- **WHAT TO PRODUCE**
Below are the records; pull every line that includes "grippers".

- **Recorded data**
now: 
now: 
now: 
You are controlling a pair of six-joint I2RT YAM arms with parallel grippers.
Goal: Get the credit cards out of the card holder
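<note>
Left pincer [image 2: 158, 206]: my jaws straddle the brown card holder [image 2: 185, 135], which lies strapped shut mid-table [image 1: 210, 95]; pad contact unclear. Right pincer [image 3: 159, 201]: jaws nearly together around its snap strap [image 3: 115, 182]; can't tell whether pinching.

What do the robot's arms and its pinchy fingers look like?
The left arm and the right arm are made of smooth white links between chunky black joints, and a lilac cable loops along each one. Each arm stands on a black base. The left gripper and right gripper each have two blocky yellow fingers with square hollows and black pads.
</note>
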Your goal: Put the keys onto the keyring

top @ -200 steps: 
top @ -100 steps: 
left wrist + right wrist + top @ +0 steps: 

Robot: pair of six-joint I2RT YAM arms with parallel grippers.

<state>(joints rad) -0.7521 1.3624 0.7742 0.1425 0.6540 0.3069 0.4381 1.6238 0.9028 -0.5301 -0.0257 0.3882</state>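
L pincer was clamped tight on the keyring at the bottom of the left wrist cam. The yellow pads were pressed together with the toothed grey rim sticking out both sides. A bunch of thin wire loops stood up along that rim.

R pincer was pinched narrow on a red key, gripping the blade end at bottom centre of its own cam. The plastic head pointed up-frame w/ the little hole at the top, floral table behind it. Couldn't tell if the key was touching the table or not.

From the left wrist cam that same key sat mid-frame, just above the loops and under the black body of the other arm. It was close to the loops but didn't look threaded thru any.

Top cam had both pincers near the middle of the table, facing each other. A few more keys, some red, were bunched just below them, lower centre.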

- **RESULT**
You are controlling a pair of six-joint I2RT YAM arms with parallel grippers.
Robot: pair of six-joint I2RT YAM arms with parallel grippers.

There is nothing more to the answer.